One mole of solid NH4Cl (s) isvheated in a closed box to decompose it partially according to the following reaction:
NH4Cl (s) <=> NH3 (g) +HCl (g)
A) calculate Kp of the above system at the temperature of the experiment if the partial pressure of ammonia at equilibrium is 1.6atm.
B) what happens to Kp and the partial pressure of HCl (g) if:
-some NH3 gas is pumped into the box at same T.
-More NH4Cl is added without changing T
-the volume of the box is reduced 50% at same T.
To calculate Kp for the given reaction, you need to use the expression for Kp:
Kp = (P(NH3) * P(HCl)) / P(NH4Cl)
Where P(NH3) represents the partial pressure of ammonia, P(HCl) represents the partial pressure of hydrogen chloride, and P(NH4Cl) represents the partial pressure of ammonium chloride.
A) To calculate Kp, you are given the partial pressure of ammonia at equilibrium, which is 1.6 atm. However, you don't have the partial pressure of hydrogen chloride or ammonium chloride. To solve for Kp, you need to find these missing values or determine their relationship to the known value of P(NH3).
B) Let's consider the effects of different changes on Kp and the partial pressure of HCl (g):
1. If some NH3 gas is pumped into the box at the same temperature (T):
- The increase in NH3 concentration will shift the equilibrium to the left side, favoring the formation of NH4Cl (s).
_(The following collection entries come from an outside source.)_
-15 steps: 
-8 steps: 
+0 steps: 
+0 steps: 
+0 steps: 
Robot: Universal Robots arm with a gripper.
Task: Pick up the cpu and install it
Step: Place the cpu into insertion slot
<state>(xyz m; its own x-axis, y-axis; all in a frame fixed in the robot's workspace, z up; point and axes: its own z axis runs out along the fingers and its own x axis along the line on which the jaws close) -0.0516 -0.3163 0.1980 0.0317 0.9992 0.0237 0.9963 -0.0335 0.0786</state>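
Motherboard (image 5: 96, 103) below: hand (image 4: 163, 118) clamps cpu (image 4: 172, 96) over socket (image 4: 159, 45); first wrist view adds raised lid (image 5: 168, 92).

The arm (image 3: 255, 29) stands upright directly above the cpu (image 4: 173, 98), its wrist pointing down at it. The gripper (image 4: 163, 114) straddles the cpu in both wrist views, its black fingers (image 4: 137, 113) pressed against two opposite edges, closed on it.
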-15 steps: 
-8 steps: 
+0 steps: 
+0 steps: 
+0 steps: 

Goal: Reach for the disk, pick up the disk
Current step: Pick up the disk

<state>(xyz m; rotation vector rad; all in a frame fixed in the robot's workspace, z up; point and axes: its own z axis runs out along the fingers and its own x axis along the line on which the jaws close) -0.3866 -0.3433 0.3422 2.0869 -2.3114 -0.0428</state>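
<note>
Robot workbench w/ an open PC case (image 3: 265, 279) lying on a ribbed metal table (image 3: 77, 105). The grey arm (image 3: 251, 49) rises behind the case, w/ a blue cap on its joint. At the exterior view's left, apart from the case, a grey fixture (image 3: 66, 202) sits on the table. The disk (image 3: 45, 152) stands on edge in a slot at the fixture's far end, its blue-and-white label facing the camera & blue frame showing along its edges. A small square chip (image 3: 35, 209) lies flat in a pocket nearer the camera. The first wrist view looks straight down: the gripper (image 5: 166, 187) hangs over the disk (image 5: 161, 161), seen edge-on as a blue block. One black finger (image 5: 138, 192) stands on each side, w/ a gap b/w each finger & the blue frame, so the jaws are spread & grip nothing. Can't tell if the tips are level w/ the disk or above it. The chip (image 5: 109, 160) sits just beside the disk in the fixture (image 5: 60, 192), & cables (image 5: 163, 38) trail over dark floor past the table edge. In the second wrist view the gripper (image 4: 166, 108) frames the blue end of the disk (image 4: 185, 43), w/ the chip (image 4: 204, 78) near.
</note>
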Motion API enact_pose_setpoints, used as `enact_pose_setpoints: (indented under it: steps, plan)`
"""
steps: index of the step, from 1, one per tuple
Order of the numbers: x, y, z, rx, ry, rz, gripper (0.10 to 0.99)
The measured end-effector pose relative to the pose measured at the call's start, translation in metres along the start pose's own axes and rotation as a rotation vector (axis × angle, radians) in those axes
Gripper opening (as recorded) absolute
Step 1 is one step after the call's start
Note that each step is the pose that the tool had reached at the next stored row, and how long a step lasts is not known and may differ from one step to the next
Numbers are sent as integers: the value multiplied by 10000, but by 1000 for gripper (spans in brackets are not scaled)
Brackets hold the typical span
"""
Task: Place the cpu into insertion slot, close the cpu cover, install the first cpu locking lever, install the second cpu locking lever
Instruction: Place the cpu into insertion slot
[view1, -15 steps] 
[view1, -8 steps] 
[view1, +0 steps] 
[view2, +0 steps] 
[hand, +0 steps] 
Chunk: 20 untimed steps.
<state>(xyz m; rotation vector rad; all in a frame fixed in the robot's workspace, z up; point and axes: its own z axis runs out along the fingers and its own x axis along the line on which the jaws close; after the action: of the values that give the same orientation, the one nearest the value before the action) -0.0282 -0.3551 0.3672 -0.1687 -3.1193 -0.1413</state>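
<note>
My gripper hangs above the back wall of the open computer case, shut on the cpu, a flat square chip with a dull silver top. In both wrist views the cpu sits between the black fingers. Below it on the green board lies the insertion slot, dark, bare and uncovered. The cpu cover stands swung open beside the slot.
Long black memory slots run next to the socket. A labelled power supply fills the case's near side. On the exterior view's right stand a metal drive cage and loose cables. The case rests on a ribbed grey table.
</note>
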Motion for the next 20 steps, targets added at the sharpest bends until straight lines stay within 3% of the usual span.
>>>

- As a result, the partial pressure of HCl (g) will decrease since there are fewer products available to form HCl (g).
- Kp, on the other hand, will remain the same as it is a constant at a given temperature.
2. If more NH4Cl is added without changing the temperature (T):
- The increase in NH4Cl concentration will shift the equilibrium to the right side, favoring the formation of NH3 (g) and HCl (g).
- The partial pressure of HCl (g) will increase as more NH4Cl decomposes and produces HCl (g).
- Kp may change depending on the increase in the partial pressures of NH3 and HCl relative to the partial pressure of NH4Cl. Without specific values, it's difficult to determine the exact effect on Kp.
3. If the volume of the box is reduced by 50% at the same temperature (T):
- The decrease in volume will increase the pressure inside the box.
- According to Le Chatelier's principle, the equilibrium will shift in the direction that reduces the total gas moles.
- Since the forward reaction produces two moles of gas (NH3 and HCl), the equilibrium will shift to the right, favoring the formation of NH3 (g) and HCl (g).
- The partial pressure of HCl (g) will increase due to the shift in equilibrium.
- Kp may change depending on the changes in partial pressures, but without specific values, it's difficult to determine the exact effect on Kp.
In summary, changes in the concentration or pressure of reactants/products and changes in volume can affect the equilibrium position and the partial pressures of the gases involved. However, the effect on Kp will depend on the specific changes and the relationship between the partial pressures of each component in the equilibrium expression.